- **WHAT TO WORK ON**
State how many lines of the material below contain the word "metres". Add nothing else.

+++ THE DATA +++

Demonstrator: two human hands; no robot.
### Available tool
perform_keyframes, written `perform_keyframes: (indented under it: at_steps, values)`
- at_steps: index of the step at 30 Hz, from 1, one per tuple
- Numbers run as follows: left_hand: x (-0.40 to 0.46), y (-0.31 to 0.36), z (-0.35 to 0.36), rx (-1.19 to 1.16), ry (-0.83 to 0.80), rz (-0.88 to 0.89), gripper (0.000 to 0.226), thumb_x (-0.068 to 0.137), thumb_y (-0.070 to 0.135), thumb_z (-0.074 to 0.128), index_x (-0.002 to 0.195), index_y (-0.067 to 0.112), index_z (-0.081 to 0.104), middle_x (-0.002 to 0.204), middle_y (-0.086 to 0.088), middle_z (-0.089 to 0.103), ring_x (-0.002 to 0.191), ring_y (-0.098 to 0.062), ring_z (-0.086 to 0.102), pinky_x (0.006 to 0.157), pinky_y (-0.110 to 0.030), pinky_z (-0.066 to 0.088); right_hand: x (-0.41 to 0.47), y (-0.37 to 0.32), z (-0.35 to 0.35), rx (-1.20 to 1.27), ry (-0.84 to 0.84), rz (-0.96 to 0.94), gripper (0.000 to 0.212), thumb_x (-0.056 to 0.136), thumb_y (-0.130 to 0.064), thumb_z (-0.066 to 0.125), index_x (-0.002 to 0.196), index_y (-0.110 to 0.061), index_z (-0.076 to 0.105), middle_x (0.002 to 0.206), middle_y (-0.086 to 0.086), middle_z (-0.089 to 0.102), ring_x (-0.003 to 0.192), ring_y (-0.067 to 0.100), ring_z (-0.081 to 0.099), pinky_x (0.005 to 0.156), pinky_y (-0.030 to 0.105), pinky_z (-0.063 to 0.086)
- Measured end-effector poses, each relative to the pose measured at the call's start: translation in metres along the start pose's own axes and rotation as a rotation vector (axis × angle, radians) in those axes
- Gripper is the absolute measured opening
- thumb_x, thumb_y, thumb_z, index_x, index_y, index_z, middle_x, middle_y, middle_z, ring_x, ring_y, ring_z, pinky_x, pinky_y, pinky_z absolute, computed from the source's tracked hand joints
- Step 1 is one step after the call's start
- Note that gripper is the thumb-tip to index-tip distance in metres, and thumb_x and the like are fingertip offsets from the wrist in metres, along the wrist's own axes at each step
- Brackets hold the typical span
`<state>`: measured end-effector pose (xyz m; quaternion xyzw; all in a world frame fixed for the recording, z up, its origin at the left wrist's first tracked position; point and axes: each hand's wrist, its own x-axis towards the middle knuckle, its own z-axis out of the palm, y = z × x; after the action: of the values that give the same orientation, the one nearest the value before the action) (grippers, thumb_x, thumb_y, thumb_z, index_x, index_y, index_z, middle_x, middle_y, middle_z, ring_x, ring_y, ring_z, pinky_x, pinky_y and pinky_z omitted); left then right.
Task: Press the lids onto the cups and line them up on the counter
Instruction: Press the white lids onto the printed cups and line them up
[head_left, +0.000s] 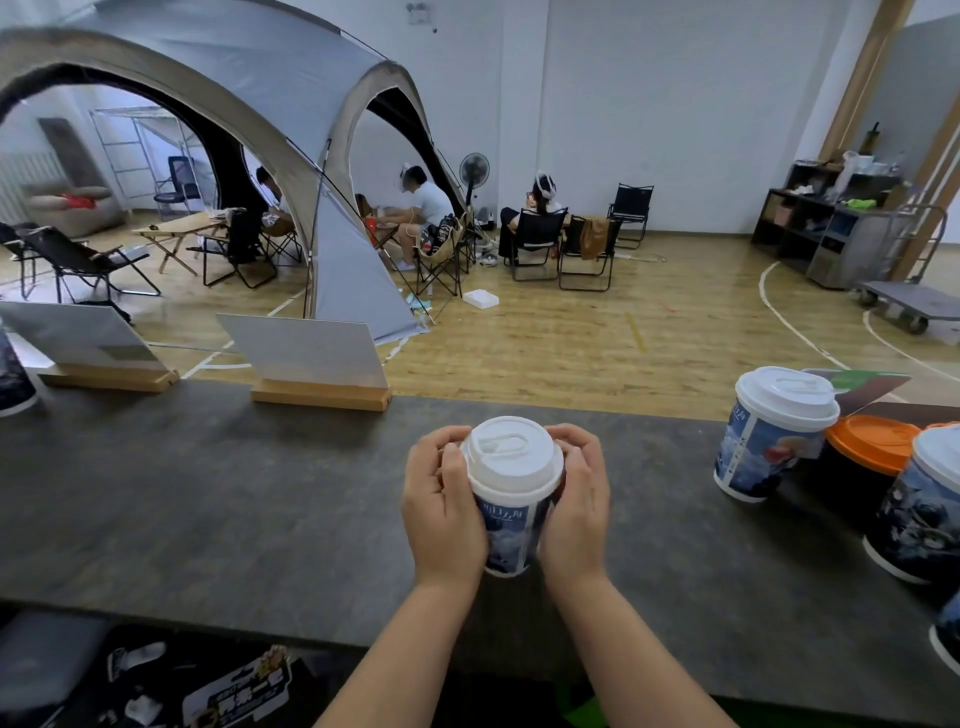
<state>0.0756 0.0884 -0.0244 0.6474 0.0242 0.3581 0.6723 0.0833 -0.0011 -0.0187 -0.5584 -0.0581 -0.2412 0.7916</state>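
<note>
Hands, left and right, clasp cup, thumbs by lid rim at 9 and 3; paper wall likely light, crushable.

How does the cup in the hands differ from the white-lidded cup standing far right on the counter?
The held cup is gripped by the left hand and right hand; the standing cup is untouched. The held cup sits mid-counter, the standing cup beside an orange lid. Both have white lids and blue prints.

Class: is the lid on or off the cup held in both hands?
On: the white lid caps the held cup, gripped by both hands.
</note>
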Motion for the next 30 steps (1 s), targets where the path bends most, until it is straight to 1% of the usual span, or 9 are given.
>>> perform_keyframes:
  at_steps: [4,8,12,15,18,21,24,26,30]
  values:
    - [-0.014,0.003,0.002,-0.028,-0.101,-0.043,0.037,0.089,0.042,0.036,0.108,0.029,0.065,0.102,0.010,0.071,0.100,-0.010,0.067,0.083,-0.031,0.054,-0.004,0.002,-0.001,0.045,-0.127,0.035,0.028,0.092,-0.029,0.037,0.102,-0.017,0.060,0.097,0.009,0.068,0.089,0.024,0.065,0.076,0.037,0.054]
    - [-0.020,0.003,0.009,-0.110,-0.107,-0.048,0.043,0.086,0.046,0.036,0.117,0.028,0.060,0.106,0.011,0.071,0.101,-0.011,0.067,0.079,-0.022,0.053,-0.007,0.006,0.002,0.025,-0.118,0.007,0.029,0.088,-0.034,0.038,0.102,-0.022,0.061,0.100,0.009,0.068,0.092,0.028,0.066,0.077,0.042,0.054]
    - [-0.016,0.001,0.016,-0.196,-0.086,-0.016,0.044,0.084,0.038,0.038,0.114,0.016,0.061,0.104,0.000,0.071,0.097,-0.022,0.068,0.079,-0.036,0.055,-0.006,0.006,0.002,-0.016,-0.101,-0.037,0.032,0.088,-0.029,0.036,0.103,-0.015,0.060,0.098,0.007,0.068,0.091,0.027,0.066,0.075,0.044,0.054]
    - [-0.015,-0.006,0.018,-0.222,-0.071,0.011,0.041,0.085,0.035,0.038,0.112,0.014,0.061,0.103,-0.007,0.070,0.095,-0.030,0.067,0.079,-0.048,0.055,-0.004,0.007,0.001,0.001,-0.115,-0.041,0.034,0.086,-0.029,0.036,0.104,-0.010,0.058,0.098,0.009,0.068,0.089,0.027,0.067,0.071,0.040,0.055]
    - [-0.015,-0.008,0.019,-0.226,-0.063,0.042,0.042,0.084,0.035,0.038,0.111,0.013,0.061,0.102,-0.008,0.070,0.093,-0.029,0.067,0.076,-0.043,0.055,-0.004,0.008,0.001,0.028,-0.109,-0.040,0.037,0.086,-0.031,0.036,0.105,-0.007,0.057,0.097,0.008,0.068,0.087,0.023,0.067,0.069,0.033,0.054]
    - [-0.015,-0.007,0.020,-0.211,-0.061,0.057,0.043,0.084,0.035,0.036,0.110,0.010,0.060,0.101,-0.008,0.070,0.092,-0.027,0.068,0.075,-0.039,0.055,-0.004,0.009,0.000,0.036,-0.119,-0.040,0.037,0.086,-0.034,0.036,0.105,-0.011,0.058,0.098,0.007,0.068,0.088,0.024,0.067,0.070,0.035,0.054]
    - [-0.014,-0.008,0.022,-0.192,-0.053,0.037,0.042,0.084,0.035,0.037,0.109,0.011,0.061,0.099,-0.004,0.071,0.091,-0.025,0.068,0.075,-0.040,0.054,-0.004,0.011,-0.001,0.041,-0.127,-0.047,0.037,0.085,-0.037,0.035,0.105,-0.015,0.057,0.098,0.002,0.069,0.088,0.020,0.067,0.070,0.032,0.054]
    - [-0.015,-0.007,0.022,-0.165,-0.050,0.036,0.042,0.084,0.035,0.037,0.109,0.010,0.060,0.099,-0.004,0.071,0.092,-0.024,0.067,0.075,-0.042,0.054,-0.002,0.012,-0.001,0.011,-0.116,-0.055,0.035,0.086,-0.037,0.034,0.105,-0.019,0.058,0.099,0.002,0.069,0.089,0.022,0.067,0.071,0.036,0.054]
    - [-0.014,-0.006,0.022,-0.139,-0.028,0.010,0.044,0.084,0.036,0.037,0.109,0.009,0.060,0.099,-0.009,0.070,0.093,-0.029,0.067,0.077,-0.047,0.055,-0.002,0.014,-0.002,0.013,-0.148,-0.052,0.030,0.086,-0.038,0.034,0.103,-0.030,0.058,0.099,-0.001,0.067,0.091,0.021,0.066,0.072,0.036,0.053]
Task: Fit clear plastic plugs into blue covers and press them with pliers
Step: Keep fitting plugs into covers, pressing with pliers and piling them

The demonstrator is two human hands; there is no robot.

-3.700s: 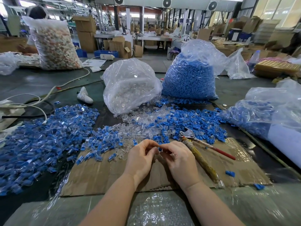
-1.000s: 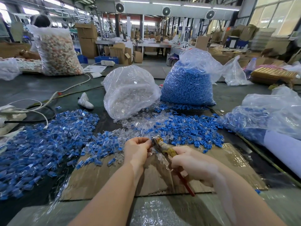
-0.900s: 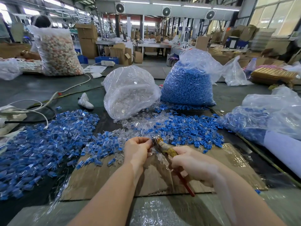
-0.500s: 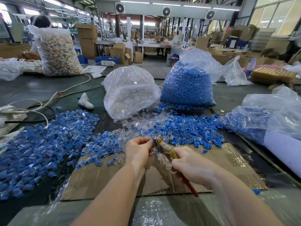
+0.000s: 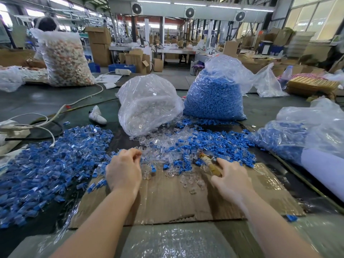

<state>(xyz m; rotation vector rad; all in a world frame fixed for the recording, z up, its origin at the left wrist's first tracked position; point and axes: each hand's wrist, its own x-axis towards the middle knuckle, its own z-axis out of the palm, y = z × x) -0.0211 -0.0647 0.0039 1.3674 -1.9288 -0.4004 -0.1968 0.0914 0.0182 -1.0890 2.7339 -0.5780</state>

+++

- **ANSWER TO THIS TASK**
2